DyVo: Dynamic Vocabularies for Learned Sparse Retrieval with Entities (2410.07722v2)

Published 10 Oct 2024 in cs.IR

Abstract: Learned Sparse Retrieval (LSR) models use vocabularies from pre-trained transformers, which often split entities into nonsensical fragments. Splitting entities can reduce retrieval accuracy and limits the model's ability to incorporate up-to-date world knowledge not included in the training data. In this work, we enhance the LSR vocabulary with Wikipedia concepts and entities, enabling the model to resolve ambiguities more effectively and stay current with evolving knowledge. Central to our approach is a Dynamic Vocabulary (DyVo) head, which leverages existing entity embeddings and an entity retrieval component that identifies entities relevant to a query or document.
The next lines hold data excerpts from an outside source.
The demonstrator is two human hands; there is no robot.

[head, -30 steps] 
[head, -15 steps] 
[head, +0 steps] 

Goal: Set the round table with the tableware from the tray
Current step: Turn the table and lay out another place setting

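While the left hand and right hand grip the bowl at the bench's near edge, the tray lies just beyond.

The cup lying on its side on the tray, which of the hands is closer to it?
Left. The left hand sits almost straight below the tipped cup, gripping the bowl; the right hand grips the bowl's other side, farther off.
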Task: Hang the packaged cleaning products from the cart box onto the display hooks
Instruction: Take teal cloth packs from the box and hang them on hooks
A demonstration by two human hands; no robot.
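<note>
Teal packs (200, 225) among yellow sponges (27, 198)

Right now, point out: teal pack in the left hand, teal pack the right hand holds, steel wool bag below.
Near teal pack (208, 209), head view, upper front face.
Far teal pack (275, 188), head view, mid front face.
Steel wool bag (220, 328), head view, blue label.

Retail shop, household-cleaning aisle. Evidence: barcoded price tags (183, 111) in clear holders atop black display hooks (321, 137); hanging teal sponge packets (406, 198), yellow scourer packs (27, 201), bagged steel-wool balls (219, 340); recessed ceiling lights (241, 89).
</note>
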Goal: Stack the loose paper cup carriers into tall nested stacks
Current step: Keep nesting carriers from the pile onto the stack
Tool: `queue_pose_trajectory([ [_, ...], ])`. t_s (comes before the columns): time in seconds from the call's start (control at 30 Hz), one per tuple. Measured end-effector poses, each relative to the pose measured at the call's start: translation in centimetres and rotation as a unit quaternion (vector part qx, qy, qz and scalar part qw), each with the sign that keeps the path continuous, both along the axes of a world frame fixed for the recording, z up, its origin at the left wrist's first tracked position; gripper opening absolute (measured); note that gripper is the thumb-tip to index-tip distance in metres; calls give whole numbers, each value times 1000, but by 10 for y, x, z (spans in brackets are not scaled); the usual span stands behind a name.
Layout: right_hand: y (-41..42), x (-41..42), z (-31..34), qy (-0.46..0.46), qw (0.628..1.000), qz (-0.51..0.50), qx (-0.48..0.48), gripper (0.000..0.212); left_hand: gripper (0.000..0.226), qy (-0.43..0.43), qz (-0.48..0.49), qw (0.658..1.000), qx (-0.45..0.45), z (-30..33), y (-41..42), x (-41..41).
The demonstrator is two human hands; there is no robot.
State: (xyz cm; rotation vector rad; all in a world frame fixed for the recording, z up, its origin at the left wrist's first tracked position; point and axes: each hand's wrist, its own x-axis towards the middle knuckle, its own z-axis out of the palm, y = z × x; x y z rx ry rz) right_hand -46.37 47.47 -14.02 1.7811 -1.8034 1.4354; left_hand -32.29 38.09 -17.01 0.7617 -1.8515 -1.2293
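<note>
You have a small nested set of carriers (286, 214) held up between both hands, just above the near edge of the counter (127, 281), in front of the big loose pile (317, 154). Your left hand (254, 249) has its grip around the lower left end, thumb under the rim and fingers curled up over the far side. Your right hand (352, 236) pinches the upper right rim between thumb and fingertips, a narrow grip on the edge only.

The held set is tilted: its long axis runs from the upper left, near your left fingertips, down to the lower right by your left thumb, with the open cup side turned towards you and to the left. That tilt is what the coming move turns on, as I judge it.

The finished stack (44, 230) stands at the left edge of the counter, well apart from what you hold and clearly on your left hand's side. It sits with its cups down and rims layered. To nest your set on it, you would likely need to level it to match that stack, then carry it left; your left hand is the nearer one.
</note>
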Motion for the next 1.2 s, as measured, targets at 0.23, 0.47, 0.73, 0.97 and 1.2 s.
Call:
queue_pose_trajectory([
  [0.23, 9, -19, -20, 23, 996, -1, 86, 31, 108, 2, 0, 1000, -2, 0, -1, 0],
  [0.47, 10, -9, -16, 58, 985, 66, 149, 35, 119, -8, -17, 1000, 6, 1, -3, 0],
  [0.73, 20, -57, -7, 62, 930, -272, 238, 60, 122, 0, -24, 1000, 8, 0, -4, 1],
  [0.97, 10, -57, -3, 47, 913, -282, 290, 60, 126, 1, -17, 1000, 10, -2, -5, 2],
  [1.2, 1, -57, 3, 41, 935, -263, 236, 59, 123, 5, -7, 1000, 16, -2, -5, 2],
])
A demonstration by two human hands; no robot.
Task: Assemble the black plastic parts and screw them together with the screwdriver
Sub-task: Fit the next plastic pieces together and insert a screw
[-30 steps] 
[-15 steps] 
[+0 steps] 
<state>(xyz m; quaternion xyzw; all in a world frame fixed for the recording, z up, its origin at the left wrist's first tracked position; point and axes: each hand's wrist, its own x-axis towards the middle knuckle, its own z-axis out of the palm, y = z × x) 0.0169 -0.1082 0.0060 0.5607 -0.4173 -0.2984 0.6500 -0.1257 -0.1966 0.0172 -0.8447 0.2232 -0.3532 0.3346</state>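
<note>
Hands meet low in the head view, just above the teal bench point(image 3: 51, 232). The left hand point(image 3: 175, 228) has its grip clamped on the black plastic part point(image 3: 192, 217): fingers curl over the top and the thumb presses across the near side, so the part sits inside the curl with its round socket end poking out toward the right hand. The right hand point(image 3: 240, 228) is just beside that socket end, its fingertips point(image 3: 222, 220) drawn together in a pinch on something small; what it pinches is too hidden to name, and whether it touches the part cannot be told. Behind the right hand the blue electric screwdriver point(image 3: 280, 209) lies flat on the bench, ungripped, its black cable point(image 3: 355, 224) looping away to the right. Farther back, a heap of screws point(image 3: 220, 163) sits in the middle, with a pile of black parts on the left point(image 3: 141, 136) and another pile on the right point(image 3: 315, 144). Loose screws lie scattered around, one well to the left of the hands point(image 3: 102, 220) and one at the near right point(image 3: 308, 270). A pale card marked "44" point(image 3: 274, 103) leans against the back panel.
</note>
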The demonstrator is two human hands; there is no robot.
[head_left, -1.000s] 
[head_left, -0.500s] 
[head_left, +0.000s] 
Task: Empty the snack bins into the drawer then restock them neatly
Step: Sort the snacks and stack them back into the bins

We use the DyVo head to generate entity weights, which are then merged with word piece weights to create joint representations for efficient indexing and retrieval using an inverted index. In experiments across three entity-rich document ranking datasets, the resulting DyVo model substantially outperforms state-of-the-art baselines.

Summary

The paper introduces a Dynamic Vocabulary head that integrates Wikipedia entities with traditional word pieces to enhance learned sparse retrieval.
It employs a generative entity retrieval mechanism using LLMs to boost precision and recall compared to conventional entity linking methods.
The model achieves significant performance gains on benchmark datasets like TREC, demonstrating its effectiveness for entity-rich queries.

Essay: Dynamic Vocabularies for Enhanced Learned Sparse Retrieval

This paper introduces DyVo, a novel approach designed to enhance Learned Sparse Retrieval (LSR) by incorporating dynamic vocabularies enriched with entities. LSR models traditionally face challenges with vocabularies derived from pre-trained transformers, which often fragment crucial entities into nonsensical components, thereby limiting retrieval accuracy and the model's integration of current world knowledge. The DyVo model effectively addresses these limitations through the integration of Wikipedia concepts, enabling improved ambiguity resolution and knowledge updates.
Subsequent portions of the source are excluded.